AI is poised to offer dramatic improvements across sectors in the coming years. AI tools can augment and complement human intelligence and ingenuity. We are already seeing signs of how AI can accelerate drug development, bolster advanced manufacturing, and unlock creativity.
At the same time, concerns about generative AI’s threat to copyright are well represented on Capitol Hill. Members of Congress have held hearings and introduced several bills attempting to increase transparency related to AI-generated content and mitigate potential harm. Now, Senate Commerce Committee Chair Maria Cantwell, alongside Senators Blackburn and Heinrich, has joined the fray with the Content Origin Protection and Integrity from Edited and Deepfaked Media (COPIED) Act of 2024. While the bill includes some strong ideas, its provisions imposing liability for AI training on wide swaths of covered content would be hugely detrimental to American AI development and deployment and should be stripped out.
Modern AI relies on large datasets for “training,” a process by which a system is able to learn how to accomplish a task by analyzing large amounts of data to identify patterns important to accomplishing the task. Multi-modal generative AI models, such as ChatGPT, perform a host of tasks that require a large, diverse set of training data to be effective at writing code, editing images, or suggesting a travel itinerary. Without access to such data, building useful models under prevailing technical conditions would be next to impossible.
The bill focuses on creating standards and techniques for content provenance information (CPI), machine-readable information that contains details on the source of specific content, and if it has been created or edited by an AI model. Specifically, it taps the National Institute of Standards and Technology (NIST) with two tasks. First, the director of NIST would be responsible for creating a public-private partnership to help develop standards for CPI and detect synthetic content, another name for AI-generated content. Second, NIST would be responsible for promoting research and development for technical tools and informing the public about advances in synthetic content detection. Enlisting NIST to lead on these topics could help improve transparency and explainability for AI.
But the bill also creates new liability that would undermine the development and diffusion of AI technologies. The COPIED Act stands to do serious damage to AI development and its potential to bolster online expression, national competitiveness, and innovation.
Under the bill, platforms or developers that do not provide access to the voluntary technical tools developed for CPI could face civil liability. The bill would require that any AI tool that can synthetically generate or edit content must allow a user to embed CPI. For covered platforms, not displaying CPI or modifying it without consent could also trigger liability.
While this may seem innocuous, there is nothing voluntary about guidelines or standards if noncompliance alone creates legal liability. The liability regime would empower the FTC, state AGs, and private entities to sue alleged violators. The private right of action is particularly concerning given that leading supportersof the bill, such as the Recording Industry Association of America, have a history of aggressive litigation against internet platforms and developers for any potential copyright infringement.
Another concerning aspect is the liability for individuals and firms training and using AI models. The bill’s drafters included language that could make developers, platforms, and users liable if any content that has CPI is trained on or appears in an output of an AI system without express consent from the owner. AI model developers and users would be in the hot seat.
With no text and data mining exception for research or ability to provide broad consent for training, developers would face significant liability if they use data from the open web to train models, effectively stopping development on such tools. Compared to jurisdictions with more hospitable regulatory environments, such a framework could disadvantage American AI development. This would also be a giveaway to the largest, most well-resourced AI companies, who can simultaneously obtain licensing agreements and deal with regulatory minutiae while absorbing litigation costs as they arise.
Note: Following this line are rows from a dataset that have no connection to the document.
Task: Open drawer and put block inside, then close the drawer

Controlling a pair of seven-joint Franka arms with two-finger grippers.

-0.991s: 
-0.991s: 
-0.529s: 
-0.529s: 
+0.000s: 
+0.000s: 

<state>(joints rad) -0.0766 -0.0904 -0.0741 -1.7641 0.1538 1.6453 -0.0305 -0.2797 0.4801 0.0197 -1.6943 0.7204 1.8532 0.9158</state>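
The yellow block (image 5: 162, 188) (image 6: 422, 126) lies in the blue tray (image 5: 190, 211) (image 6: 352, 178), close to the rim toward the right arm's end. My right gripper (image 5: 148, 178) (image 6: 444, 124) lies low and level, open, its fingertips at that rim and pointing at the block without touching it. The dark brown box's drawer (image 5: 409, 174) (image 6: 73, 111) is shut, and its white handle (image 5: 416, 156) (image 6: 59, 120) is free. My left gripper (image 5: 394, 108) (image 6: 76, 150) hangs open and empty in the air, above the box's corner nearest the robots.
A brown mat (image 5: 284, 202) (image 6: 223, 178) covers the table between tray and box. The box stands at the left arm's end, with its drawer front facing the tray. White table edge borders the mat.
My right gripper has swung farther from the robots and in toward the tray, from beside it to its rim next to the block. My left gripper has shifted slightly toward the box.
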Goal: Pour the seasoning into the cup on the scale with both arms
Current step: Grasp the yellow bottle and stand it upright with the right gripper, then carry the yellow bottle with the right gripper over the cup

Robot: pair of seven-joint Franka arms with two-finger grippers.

Such liability could make it harder for people to find relevant information online and limit free expression. The bill’s broad definition of “covered content,” which includes any information that is or could be copyrighted, would mean an AI tool combing through data without express consent would trigger liability, imperiling one of the most basic functions of popular models. If someone is using an AI writing tool, including information that contains CPI could trigger liability depending on how the system modifies the content. For reporters, researchers, or engaged citizens, such liability could hamper their ability to find and share information.
Beginning work on standards while respecting established copyright law as it relates to fair use should be the way forward. Private organizations such as the Coalition for Content Provenance and Authenticity and the World Wide Web Consortium are already working on content provenance solutions for AI, and NIST’s official involvement could be beneficial. On training, the Copyright Office is drafting a report to address the legality of AI training on copyrighted works. A wise man once said, “The standard is the standard.” Members of Congress interested in promoting greater trust and transparency around generative AI should heed his message.